19 November, 2020 Total Client Experience

2010 to 2020 The best decade YET

Decade of success fear of investing

Do you feel that the world is a better place on January 1st, 2020 than it was on January 1st, 2010? My guess is that many would say not.

Why wouldn’t we feel that way? After all, there is an erratic president south of the border, genocide in Syria, human rights abuses in Venezuela, China, Yemen etc. Add in climate change, inequality, North Korea, etc. The list goes on and on...

I suggest that we look at the world from a different perspective. The National Post’s December 31, 2019 reprint of a New York Times piece includes a graph that shows the massive decline in child deaths from 1800 to today.

 

But let’s not stop with the incredible improvements in child mortality, every singe day (yes every single day);

  1. 325,000 more people get access to electricity,
  2. 200,000 people get piped water for the first time,
  3. 650,000 go online for the first time,
  4. 170,000 move out of extreme poverty.

 

EVERY SINGLE DAY!

 

 

In Hans Rosling’s book Factfulness – Ten Reasons We’re Wrong About the World – and Why Things Are Better Are Better Than You Think, numerous surveys conducted around the world show how people’s assumptions about our world is much more negative than reality. The consensus from these surveys is that things are bad and getting worse; but this is the opposite of reality..
 

 

While our world certainly needs improvements in many areas, the facts are that child survival rates, poverty, education levels, death from many different diseases, percentages of vaccinated individuals and much more have improved dramatically during just the last generation.
 

How could this be?

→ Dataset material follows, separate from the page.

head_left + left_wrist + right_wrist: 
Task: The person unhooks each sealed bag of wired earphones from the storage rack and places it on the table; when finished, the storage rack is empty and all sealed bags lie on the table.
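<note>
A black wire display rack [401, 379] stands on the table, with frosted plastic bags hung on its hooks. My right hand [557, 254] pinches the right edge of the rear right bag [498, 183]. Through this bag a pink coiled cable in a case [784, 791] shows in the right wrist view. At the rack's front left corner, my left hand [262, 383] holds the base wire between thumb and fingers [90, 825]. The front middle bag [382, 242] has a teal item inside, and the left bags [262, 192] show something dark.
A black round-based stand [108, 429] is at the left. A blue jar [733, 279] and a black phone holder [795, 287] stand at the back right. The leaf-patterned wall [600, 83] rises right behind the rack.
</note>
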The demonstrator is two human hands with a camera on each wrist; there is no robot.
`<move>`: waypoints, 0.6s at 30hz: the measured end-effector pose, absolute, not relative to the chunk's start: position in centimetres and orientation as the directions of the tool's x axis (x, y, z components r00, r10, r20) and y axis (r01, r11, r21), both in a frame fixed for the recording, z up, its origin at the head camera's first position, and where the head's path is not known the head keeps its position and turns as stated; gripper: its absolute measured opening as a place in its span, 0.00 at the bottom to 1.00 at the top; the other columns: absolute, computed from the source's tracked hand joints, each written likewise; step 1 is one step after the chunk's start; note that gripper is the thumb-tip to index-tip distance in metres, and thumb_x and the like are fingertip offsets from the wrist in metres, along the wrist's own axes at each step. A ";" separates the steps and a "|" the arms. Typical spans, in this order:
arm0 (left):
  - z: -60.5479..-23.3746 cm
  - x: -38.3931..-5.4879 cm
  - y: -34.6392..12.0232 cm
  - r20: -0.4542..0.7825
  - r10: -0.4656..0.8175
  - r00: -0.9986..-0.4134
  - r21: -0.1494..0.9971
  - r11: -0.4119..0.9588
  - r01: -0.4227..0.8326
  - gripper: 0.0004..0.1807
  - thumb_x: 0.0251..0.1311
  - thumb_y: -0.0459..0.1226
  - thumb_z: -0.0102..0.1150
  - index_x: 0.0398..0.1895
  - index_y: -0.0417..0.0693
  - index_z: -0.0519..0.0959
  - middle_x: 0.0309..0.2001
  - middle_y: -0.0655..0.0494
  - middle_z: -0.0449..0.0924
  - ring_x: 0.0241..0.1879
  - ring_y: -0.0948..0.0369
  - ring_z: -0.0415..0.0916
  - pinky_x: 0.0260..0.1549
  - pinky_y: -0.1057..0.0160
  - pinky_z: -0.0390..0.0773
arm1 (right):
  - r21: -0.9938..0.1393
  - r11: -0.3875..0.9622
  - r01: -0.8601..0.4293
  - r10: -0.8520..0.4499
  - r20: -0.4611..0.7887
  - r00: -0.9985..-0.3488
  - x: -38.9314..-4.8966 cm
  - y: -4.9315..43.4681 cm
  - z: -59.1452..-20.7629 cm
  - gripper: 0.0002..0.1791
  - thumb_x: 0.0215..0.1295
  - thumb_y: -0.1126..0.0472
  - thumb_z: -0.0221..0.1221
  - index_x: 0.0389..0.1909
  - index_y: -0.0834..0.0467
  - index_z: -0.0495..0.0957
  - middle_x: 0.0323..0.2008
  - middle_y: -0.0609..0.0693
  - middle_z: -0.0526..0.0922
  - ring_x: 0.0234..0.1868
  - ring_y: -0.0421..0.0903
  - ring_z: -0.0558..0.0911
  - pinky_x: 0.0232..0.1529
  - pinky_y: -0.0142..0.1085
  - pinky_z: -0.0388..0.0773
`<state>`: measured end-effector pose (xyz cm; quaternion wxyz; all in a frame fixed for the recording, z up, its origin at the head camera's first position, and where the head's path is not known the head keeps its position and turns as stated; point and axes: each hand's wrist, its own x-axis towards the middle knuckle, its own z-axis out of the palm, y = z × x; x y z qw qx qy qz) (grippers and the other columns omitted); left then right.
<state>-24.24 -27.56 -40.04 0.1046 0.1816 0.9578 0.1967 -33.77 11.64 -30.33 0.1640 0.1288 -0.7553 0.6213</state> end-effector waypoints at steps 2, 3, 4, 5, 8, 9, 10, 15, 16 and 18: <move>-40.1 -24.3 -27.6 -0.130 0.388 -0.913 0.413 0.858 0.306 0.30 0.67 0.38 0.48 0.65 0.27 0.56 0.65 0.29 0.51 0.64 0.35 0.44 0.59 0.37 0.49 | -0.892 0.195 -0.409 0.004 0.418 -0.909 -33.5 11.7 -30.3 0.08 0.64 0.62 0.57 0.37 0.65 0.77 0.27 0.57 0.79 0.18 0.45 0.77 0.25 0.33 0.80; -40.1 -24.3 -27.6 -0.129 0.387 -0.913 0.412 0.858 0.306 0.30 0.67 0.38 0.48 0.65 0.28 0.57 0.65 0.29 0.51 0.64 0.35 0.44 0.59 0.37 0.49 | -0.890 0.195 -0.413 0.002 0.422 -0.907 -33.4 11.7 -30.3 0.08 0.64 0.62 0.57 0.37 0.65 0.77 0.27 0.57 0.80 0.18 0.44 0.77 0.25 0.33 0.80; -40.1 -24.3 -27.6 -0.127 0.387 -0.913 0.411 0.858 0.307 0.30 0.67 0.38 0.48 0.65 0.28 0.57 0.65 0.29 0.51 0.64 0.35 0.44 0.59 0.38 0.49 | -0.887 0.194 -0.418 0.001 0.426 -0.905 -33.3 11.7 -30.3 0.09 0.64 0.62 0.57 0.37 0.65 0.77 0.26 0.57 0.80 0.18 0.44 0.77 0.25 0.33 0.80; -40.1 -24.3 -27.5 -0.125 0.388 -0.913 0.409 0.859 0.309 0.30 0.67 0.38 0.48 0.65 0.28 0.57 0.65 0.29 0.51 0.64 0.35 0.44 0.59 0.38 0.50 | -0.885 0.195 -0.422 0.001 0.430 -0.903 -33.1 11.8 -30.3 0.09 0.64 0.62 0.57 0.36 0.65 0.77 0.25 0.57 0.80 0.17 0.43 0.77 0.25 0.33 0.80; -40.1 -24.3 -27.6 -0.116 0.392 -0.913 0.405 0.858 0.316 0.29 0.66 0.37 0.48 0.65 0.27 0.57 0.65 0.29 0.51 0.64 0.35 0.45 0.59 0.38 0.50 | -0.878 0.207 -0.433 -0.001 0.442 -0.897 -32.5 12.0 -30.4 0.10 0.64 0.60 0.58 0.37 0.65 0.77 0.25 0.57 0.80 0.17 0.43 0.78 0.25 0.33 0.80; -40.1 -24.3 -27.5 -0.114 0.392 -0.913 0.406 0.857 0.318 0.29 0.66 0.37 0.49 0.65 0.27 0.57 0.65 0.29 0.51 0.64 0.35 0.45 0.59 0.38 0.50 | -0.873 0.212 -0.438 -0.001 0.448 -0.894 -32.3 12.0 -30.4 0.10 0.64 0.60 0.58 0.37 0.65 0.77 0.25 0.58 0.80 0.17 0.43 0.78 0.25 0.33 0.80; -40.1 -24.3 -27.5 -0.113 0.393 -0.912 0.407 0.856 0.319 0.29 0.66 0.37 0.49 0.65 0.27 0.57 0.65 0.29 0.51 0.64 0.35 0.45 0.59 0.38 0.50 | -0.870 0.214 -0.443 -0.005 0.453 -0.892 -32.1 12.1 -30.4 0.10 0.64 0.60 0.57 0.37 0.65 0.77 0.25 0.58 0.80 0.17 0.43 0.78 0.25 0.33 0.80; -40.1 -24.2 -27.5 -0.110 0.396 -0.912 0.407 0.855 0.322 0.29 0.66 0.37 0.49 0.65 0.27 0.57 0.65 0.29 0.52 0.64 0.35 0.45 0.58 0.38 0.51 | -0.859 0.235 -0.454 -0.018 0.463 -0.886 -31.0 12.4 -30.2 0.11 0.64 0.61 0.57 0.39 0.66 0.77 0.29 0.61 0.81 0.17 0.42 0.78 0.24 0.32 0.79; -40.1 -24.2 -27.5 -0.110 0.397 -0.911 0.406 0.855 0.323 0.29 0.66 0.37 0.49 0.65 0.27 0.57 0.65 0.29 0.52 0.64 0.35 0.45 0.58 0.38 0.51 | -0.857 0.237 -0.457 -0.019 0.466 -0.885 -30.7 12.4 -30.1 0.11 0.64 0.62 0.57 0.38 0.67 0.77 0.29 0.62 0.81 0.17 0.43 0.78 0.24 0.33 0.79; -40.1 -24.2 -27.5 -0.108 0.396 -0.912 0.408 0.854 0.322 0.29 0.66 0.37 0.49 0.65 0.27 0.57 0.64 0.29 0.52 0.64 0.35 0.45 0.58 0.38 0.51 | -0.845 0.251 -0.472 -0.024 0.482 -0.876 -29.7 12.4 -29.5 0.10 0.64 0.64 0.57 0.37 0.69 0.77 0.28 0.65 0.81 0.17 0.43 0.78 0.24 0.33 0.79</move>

How could our misconceptions about the world be so wrong? According to Rosling, all we need to do is look at our daily news which is loaded with bad news. Let's face it, bad news sells, and good news doesn’t. The fundamental positive world-changes that are happening “too slow, too fragmented, or too small one-by-one to ever quality as news”. Rosling calls it “the secret silent miracle of human progress”.
 

I see a direct correlation with the fear of investing. Many miss the silent miracle of wealth creation that has been attained continuously through a patient long-term investment strategy. Instead, we are too often distracted with over sensationalized short-term bad news that makes things seem much worse than they really are.
 

So, let's celebrate a great decade of incredible human successes. I believe this upcoming decade will be even better.
 

Thanks for taking the time to read,
 

Paul
 

PS. I highly recommend Factfulness – Ten Reasons We’re Wrong About the World – and Why Things Are Better Are Better Than You Think.